| YOUR OBJECTIVE |
The listing that follows should be copied in full, exactly as written.
----- COLLECTED MATERIAL
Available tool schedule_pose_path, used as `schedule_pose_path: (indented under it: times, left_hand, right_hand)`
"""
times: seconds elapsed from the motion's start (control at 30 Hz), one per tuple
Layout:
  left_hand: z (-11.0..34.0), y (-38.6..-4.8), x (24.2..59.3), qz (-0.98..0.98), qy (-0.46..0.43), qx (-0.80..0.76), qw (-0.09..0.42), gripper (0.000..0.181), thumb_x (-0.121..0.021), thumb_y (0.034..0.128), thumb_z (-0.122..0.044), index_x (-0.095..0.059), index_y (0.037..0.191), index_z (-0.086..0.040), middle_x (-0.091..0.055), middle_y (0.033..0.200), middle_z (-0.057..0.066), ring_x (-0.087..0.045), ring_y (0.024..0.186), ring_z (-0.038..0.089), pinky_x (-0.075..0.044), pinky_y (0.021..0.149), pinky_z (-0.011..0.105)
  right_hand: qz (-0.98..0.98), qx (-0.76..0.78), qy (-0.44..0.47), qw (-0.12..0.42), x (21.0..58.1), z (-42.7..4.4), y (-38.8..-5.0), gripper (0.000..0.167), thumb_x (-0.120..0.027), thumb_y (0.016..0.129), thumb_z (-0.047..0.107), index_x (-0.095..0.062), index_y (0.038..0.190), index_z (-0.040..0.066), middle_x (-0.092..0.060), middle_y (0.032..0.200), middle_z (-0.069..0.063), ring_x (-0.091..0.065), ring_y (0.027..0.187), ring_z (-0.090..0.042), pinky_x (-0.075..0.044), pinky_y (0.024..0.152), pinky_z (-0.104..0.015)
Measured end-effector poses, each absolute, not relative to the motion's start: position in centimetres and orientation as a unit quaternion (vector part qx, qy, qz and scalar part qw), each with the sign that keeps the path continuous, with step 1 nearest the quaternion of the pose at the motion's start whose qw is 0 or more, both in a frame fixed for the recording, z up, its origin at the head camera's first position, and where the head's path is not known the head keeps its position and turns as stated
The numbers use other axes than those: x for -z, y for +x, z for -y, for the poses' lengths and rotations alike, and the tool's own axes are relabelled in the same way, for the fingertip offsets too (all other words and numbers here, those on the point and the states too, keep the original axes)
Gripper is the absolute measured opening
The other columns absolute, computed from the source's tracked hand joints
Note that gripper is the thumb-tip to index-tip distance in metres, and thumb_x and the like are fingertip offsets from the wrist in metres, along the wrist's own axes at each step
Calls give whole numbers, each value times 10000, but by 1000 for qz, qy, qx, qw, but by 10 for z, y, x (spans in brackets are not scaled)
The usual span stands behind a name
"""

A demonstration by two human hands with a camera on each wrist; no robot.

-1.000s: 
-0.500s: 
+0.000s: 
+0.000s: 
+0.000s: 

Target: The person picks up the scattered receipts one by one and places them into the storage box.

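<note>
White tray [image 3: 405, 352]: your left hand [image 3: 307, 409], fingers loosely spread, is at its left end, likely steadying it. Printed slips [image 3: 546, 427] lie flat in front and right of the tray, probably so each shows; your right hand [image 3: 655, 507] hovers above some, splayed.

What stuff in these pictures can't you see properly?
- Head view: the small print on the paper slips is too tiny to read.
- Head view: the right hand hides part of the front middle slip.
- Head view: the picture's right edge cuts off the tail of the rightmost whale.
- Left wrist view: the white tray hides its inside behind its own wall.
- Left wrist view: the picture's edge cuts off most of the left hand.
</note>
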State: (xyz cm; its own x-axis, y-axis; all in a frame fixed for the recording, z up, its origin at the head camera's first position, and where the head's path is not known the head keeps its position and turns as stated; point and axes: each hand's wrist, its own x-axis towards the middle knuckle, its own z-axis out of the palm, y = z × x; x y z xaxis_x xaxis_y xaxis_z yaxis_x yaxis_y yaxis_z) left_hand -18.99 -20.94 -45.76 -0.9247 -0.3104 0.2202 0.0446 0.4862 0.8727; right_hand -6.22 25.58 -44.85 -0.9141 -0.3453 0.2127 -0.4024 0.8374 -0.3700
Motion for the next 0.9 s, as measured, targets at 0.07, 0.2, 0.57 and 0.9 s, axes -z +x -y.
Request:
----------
| ANSWER AREA |
Available tool schedule_pose_path, used as `schedule_pose_path: (indented under it: times, left_hand, right_hand)`
"""
times: seconds elapsed from the motion's start (control at 30 Hz), one per tuple
Layout:
  left_hand: z (-11.0..34.0), y (-38.6..-4.8), x (24.2..59.3), qz (-0.98..0.98), qy (-0.46..0.43), qx (-0.80..0.76), qw (-0.09..0.42), gripper (0.000..0.181), thumb_x (-0.121..0.021), thumb_y (0.034..0.128), thumb_z (-0.122..0.044), index_x (-0.095..0.059), index_y (0.037..0.191), index_z (-0.086..0.040), middle_x (-0.091..0.055), middle_y (0.033..0.200), middle_z (-0.057..0.066), ring_x (-0.087..0.045), ring_y (0.024..0.186), ring_z (-0.038..0.089), pinky_x (-0.075..0.044), pinky_y (0.021..0.149), pinky_z (-0.011..0.105)
  right_hand: qz (-0.98..0.98), qx (-0.76..0.78), qy (-0.44..0.47), qw (-0.12..0.42), x (21.0..58.1), z (-42.7..4.4), y (-38.8..-5.0), gripper (0.000..0.167), thumb_x (-0.120..0.027), thumb_y (0.016..0.129), thumb_z (-0.047..0.107), index_x (-0.095..0.062), index_y (0.038..0.190), index_z (-0.040..0.066), middle_x (-0.092..0.060), middle_y (0.032..0.200), middle_z (-0.069..0.063), ring_x (-0.091..0.065), ring_y (0.027..0.187), ring_z (-0.090..0.042), pinky_x (-0.075..0.044), pinky_y (0.024..0.152), pinky_z (-0.104..0.015)
Measured end-effector poses, each absolute, not relative to the motion's start: position in centimetres and orientation as a unit quaternion (vector part qx, qy, qz and scalar part qw), each with the sign that keeps the path continuous, with step 1 nearest the quaternion of the pose at the motion's start whose qw is 0 or more, both in a frame fixed for the recording, z up, its origin at the head camera's first position, and where the head's path is not known the head keeps its position and turns as stated
The numbers use other axes than those: x for -z, y for +x, z for -y, for the poses' lengths and rotations alike, and the tool's own axes are relabelled in the same way, for the fingertip offsets too (all other words and numbers here, those on the point and the states too, keep the original axes)
Gripper is the absolute measured opening
The other columns absolute, computed from the source's tracked hand joints
Note that gripper is the thumb-tip to index-tip distance in metres, and thumb_x and the like are fingertip offsets from the wrist in metres, along the wrist's own axes at each step
Calls give whole numbers, each value times 10000, but by 1000 for qz, qy, qx, qw, but by 10 for z, y, x (spans in brackets are not scaled)
The usual span stands behind a name
"""

A demonstration by two human hands with a camera on each wrist; no robot.

-1.000s: 
-0.500s: 
+0.000s: 
+0.000s: 
+0.000s: 

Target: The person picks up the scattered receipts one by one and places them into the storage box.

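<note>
White tray [image 3: 405, 352]: your left hand [image 3: 307, 409], fingers loosely spread, is at its left end, likely steadying it. Printed slips [image 3: 546, 427] lie flat in front and right of the tray, probably so each shows; your right hand [image 3: 655, 507] hovers above some, splayed.

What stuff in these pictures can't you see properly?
- Head view: the small print on the paper slips is too tiny to read.
- Head view: the right hand hides part of the front middle slip.
- Head view: the picture's right edge cuts off the tail of the rightmost whale.
- Left wrist view: the white tray hides its inside behind its own wall.
- Left wrist view: the picture's edge cuts off most of the left hand.
</note>
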State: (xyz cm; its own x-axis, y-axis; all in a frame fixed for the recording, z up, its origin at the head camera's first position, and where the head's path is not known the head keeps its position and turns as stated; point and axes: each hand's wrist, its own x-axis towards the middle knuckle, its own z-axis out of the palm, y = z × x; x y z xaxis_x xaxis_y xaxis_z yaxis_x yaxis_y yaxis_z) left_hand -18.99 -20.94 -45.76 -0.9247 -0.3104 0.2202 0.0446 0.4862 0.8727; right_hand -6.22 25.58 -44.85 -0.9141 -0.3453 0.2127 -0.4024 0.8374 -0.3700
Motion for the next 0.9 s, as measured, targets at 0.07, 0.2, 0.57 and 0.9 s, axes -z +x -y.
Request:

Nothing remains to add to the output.